Directions ->
Write the listing out again exactly as it stands, with no images.

*** Data extract Section Begins ***

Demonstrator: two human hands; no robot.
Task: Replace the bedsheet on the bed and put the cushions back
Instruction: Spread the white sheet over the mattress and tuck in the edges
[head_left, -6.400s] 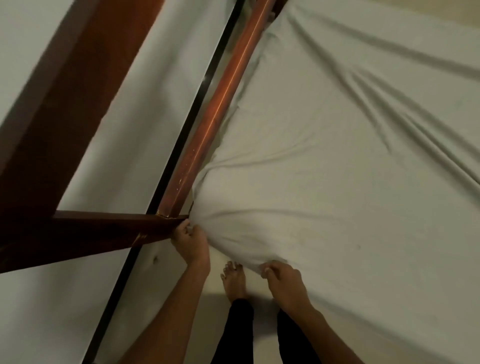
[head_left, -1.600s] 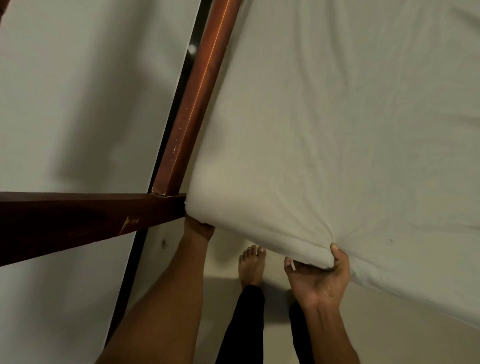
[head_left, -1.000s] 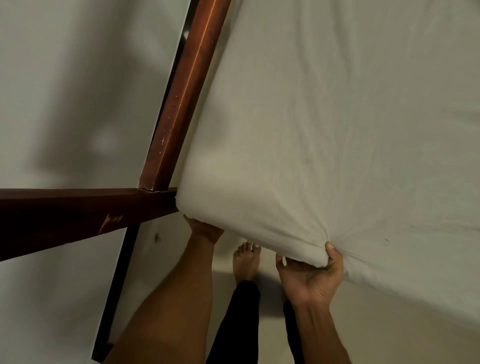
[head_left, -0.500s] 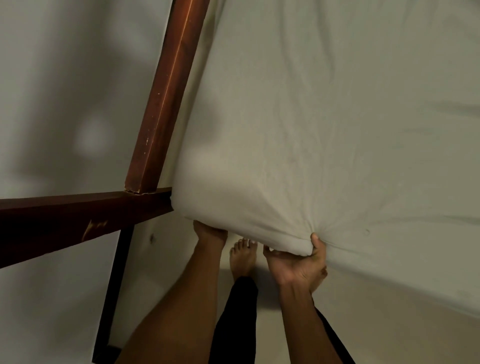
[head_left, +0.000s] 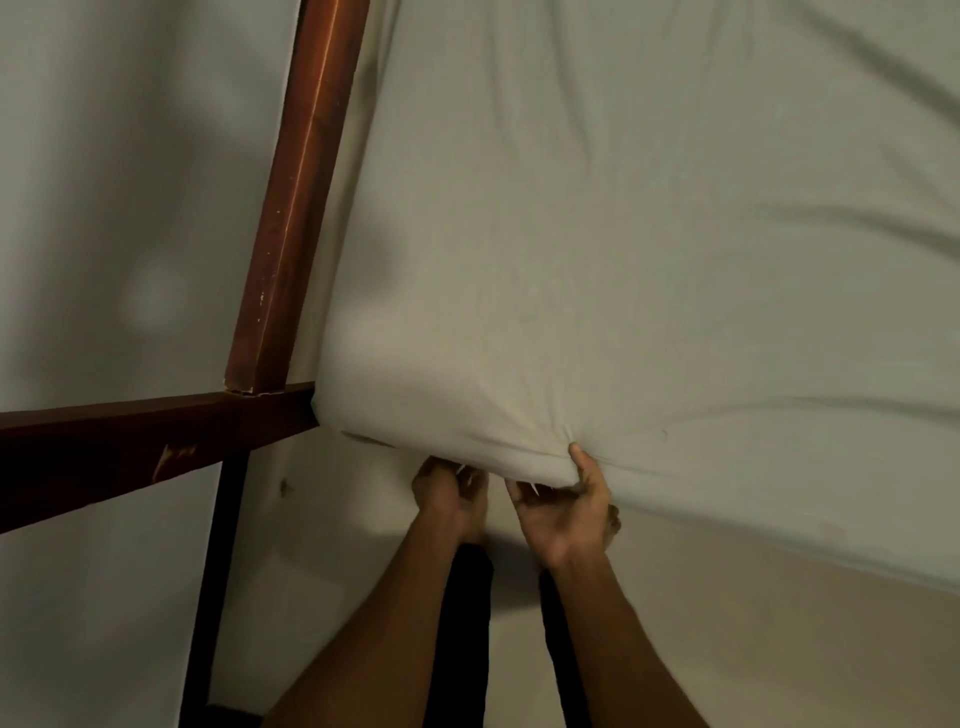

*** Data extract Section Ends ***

Written solution ->
Demonstrator: two human hands; no robot.
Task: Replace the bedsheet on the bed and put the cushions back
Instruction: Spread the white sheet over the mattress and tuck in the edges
[head_left, -6.400s] 
[head_left, -1.600s] 
[head_left, -1.000s] 
[head_left, -0.500s] 
[head_left, +0.000s] 

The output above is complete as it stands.